While many in the industry are predicting the end of whole of life, others are questioning how, post-RDR, it can be used to build more holistic cover, Nicola Culley reports.
When RDR finally took hold of the industry in December last year, most major insurers had closed their doors to new unit-linked, whole-of-life (WOL) business.
Some regard the loss of unit-linked options as another nail in the coffin for the already dwindling WOL sales. But Scottish Provident, one of the last big names to scrap the investment element, was not alone in arguing that, limiting WOL distribution to RDR-qualified advisers only served to restrict take-up even more.
Many however, do come together on questioning the real value in the WOL investment element and the high-price barriers to take-up. And insurers look set to respond by pitching WOL innovation somewhere closer to the more appealing simplicity and affordability of term assurance.

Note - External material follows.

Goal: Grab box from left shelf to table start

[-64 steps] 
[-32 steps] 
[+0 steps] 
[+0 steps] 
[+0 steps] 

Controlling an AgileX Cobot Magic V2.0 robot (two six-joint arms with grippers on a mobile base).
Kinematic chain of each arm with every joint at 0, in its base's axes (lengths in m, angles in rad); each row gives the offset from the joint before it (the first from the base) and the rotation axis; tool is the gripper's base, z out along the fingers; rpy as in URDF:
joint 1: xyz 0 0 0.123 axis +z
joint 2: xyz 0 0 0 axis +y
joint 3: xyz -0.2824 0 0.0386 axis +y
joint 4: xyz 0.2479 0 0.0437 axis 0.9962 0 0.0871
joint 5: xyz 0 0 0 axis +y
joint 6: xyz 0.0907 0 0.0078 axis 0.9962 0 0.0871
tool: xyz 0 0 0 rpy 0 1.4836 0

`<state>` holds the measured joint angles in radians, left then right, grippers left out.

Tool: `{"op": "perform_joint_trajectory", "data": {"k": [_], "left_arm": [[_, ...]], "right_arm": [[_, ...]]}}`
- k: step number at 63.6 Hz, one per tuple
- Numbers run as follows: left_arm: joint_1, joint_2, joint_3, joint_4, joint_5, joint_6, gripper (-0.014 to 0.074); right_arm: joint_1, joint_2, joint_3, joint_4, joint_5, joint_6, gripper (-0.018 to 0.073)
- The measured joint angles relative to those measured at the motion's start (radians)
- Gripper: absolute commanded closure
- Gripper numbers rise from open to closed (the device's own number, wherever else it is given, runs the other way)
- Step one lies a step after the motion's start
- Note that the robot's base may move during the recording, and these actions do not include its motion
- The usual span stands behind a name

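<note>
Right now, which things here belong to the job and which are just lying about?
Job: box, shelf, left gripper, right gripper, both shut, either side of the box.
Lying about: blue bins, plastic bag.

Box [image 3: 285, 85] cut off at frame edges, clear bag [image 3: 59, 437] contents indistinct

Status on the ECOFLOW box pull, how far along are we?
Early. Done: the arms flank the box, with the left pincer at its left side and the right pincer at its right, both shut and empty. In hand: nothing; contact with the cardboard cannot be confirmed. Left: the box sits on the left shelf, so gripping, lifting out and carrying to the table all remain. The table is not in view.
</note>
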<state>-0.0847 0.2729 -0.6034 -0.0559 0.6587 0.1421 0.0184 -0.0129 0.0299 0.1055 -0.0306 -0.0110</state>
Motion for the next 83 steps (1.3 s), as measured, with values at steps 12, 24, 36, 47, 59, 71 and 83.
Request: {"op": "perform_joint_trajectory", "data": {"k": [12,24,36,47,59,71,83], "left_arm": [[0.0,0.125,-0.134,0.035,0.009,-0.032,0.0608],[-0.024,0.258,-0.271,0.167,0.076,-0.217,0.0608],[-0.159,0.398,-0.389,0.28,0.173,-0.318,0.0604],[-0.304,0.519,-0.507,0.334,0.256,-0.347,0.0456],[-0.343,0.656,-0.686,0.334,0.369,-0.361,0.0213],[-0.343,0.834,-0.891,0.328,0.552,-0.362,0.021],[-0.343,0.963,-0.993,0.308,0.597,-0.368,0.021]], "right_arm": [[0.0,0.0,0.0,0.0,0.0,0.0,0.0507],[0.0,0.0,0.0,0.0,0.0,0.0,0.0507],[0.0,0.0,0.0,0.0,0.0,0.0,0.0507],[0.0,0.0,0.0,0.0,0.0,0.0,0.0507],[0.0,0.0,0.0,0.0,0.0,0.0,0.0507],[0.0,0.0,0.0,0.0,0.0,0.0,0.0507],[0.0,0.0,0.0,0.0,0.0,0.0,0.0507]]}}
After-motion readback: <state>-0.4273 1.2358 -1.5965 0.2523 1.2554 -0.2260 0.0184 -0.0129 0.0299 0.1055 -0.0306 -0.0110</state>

Swiss Re's annual Term & Health Watch survey shows total new sales of WOL cover increased by 7.9% in 2011 and 16.8% in 2010. At face value, numbers look positive.
But in reality the reinsurer's figures include guaranteed acceptance plan - also known as over-50s funeral plans - which, according to Swiss Re, made up 385,132 of the 400,682 WOL policies sold in 2011.
Ian Jefferies, head of protection at Skandia UK, said the decline of unit-linked plans - to a mere 1,300 in 2011 - began with the closure of the direct sales forces from the late 1990s.
He said the fall had since continued with the gradual separation of protection from investment, as platforms and sophisticated fund choices grew, adding RDR was the final nail in the coffin given investment-type plans now fell under rules requiring fee-based adviser remuneration.
Meanwhile,according to Skandia, non-linked plans have fared only marginally better with only 14,000 cases sold in 2011; a fall of a third from 2010. Skandia also pointed out, however, that industry data showed more than 385,000 funeral plans were successfully marketed in 2011.
Most in the industry have put the rise in funeral plan sales down to a noticeable bump-up in marketing, complete with celebrity endorsements and Parker pen gift incentives.
This drive is compounded by an appealing selling point, the plans offer guaranteed acceptance and therefore are a no-hassle buy. The products are, broadly speaking, bought to cover funeral costs and leave small family legacies. Demand is expected to keep growing.
Jefferies said: "Funeral plans pay out relatively modest sums assured for a less modest monthly premium of say £15 to £20. And they typically come with a two-year moratorium, so within that period there would be no pay out - only a return of premiums. Yes, they are guaranteed acceptance but the question, as always, has to be are they adding value for money?"
He added that policyholders could wind up in a situation where payments had been made for many years after which any return received may not exceed the premiums paid.